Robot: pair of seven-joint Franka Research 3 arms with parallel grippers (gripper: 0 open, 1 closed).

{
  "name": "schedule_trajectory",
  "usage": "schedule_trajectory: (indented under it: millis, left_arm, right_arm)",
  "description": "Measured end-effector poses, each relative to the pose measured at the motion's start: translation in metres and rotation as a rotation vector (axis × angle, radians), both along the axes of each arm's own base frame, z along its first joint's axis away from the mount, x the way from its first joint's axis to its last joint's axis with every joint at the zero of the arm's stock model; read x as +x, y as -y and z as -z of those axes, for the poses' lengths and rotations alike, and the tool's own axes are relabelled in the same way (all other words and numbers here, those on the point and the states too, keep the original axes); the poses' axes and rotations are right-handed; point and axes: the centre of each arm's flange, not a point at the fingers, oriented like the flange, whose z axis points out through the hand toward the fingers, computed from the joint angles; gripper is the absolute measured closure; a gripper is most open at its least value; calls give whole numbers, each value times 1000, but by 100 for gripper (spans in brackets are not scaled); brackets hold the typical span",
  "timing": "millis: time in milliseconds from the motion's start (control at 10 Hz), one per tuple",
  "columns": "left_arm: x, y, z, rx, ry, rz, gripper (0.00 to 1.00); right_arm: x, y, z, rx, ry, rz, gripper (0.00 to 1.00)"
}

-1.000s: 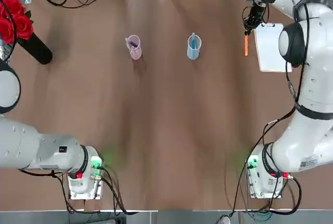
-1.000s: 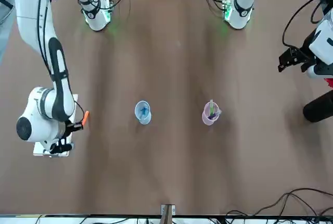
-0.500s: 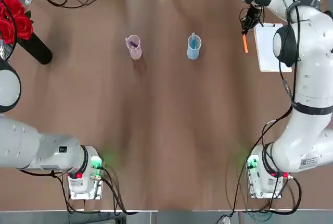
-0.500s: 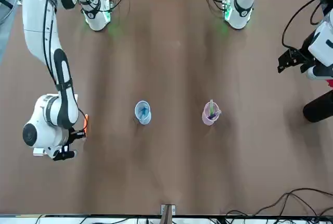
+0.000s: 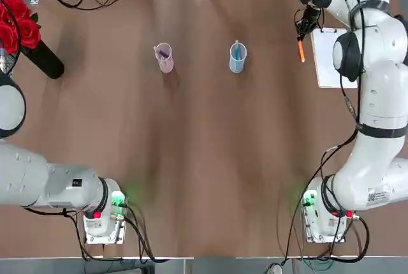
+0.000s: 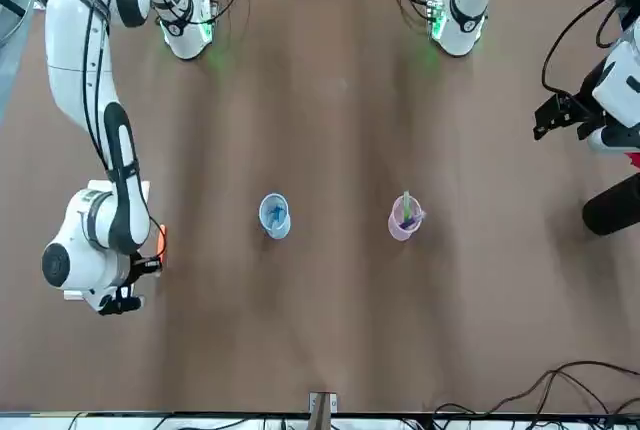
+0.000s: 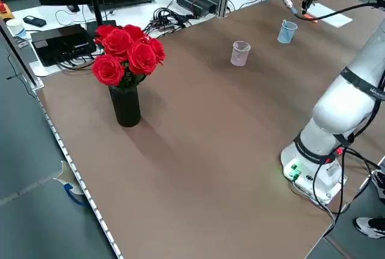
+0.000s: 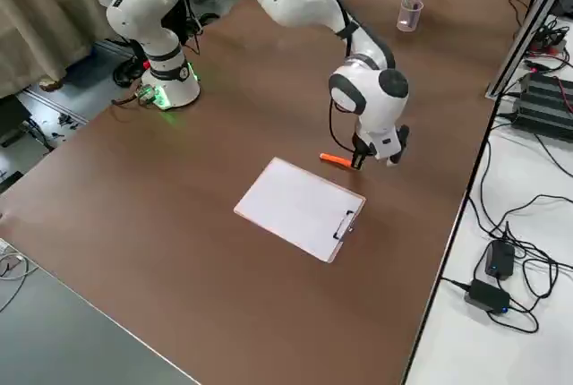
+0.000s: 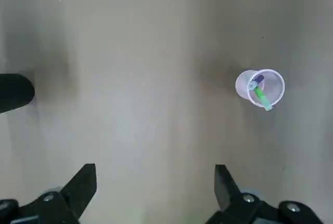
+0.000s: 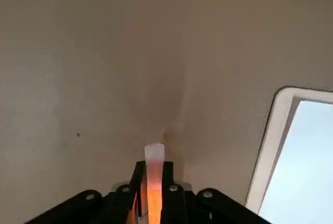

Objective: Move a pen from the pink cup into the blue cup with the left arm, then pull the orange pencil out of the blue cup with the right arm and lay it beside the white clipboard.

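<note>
Your right gripper (image 10: 154, 172) is pinching the orange pencil (image 5: 301, 51) beside the white clipboard (image 5: 325, 64), upper right of the top view.
Red roses (image 5: 19, 25) are filling the upper left; the pink cup (image 5: 164, 58) and blue cup (image 5: 238, 58) are standing between, with the blue pen (image 5: 237, 51) poking from the blue one. Your right arm (image 5: 382, 95) is hiding some board; the right side view is showing its clip (image 8: 344, 224). Your left gripper (image 9: 155, 177) is holding nothing, fingers wide apart, at the front view's right.

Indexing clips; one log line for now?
right gripper: shut on orange pencil, beside white clipboard | left gripper: open | blue pen: in blue cup
</note>
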Motion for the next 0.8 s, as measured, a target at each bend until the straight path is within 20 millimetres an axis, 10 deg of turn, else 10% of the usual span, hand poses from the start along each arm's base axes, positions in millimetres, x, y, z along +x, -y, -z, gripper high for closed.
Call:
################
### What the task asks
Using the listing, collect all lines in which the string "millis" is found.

### Solution to the exercise
  "usage": "schedule_trajectory: (indented under it: millis, left_arm, right_arm)",
  "timing": "millis: time in milliseconds from the motion's start (control at 10 Hz), one per tuple",

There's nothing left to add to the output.